The trend of children being granted separate legal representation from their parents and case workers when at risk of being removed from their families has almost tripled in WA in recent years.
Aboriginal Family Legal Service chief executive Corina Martin believes children should be guaranteed their own representation in these circumstances.
Latest figures from the Department of Communities reveal 216 of the 244 children in State care in the Mid West and Gascoyne are Indigenous. Ms Martin said the department did not advocate for Aboriginal children adequately the majority of the time.
She said the department often let children down by putting them in the care of paternal grandparents when the father had been abusive, or removing the children from country.
Therefore, she said children should be represented separately from their case workers and parents.
According to the department, there was a surge in children receiving independent legal counsel when being removed from their parents in 2019-20.
Legal Aid WA confirmed this trend, providing data that showed approvals for independent counsel given to children had nearly tripled in the past four years — from 135 in 2017 to 317 in 2020.

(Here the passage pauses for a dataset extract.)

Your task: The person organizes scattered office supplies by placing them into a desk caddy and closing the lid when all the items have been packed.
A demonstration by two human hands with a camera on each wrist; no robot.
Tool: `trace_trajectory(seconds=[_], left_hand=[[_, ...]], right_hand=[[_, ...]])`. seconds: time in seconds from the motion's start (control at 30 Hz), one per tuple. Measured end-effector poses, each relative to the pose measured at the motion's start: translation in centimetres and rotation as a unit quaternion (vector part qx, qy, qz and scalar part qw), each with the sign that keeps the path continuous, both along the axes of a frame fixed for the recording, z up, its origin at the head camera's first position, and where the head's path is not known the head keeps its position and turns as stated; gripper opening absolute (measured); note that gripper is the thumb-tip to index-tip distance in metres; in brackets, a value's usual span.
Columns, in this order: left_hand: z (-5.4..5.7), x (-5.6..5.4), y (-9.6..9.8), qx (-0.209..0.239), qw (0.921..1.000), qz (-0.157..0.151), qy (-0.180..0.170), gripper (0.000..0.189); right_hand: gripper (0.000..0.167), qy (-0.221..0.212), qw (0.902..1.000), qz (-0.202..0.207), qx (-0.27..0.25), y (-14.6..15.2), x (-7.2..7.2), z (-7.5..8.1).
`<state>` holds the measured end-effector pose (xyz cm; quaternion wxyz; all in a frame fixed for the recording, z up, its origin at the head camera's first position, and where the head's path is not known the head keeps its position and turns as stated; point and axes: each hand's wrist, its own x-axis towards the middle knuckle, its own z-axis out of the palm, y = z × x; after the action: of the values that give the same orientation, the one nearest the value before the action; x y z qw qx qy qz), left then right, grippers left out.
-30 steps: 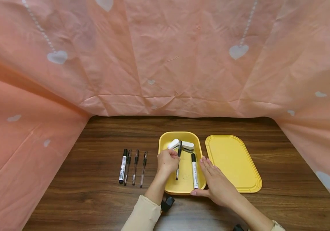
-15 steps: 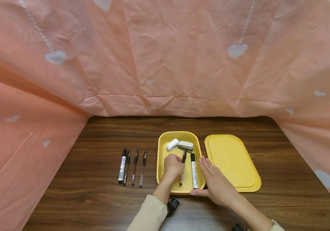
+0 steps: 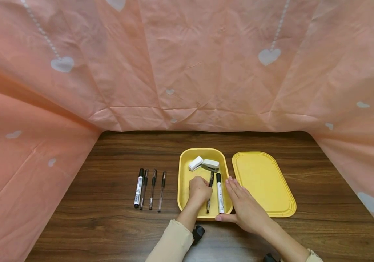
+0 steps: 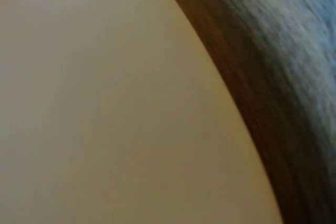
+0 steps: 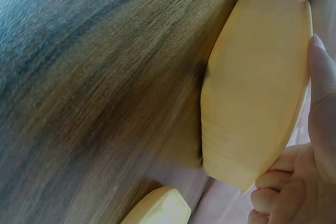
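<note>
We see the left hand (image 3: 200,190) with its fingers curled in, pinching a black pen (image 3: 211,179) inside the yellow box (image 3: 185,180), just left of a white marker (image 3: 220,193) and near two staplers (image 3: 211,165) at the far end. The right hand (image 3: 247,211) lies against the box's right side, fingers straight, thumb spread at the near corner, gripping nothing. On the counter (image 3: 101,233) we find the lid (image 3: 263,183) to the right and three more pens (image 3: 153,189) to the left.

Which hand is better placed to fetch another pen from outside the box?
The left hand, probably, once it releases its pen: the outside pens lie on its side. The right hand rests against the box, farther away.
</note>
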<state>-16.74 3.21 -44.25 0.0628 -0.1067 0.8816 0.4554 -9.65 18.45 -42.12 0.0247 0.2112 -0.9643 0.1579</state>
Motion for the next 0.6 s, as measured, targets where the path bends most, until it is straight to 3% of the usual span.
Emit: trace_trajectory(seconds=[0.3, 0.6], left_hand=[[0.0, 0.2, 0.28, 0.015, 0.9999, -0.005, 0.006, 0.044], [-0.05, 0.22, 0.17, 0.014, 0.9998, 0.003, 0.012, 0.037]], right_hand=[[0.106, 0.004, 1.0, -0.001, 0.002, 0.05, -0.05, -0.11], [0.106, -0.003, 1.0, -0.001, 0.003, -0.01, -0.02, 0.0]])
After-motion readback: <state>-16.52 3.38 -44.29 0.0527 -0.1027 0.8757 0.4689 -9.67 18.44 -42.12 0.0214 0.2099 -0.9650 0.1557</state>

Neither LAWA nor the department could provide any region-specific data on how many children were seeking separate counsel.
However, a department spokesperson said its job was to advocate for children’s rights and their best interests. “When investigating potential placement arrangements for children, Communities will consider all available options, including extended family,” the spokesperson said.
Aboriginal Family Legal Service senior lawyer Linda Cao said it was common for Aboriginal parents and children in the Mid West and Gascoyne to be separated without anybody in the family receiving legal support.
“The parents have a right to legal representation,” she said.
LAWA director Graham Hill said the organisation held “similar concerns in regard to the over-representation of Aboriginal children in care”. In response to claims about a lack of legal support for parents, he said 7.44 per cent of parents who lost their children last year — 59 cases — were denied legal aid, with those decisions based on means testing. He said this number has been consistent over the past few years, sitting at 57 cases in 2018 and 60 in 2017.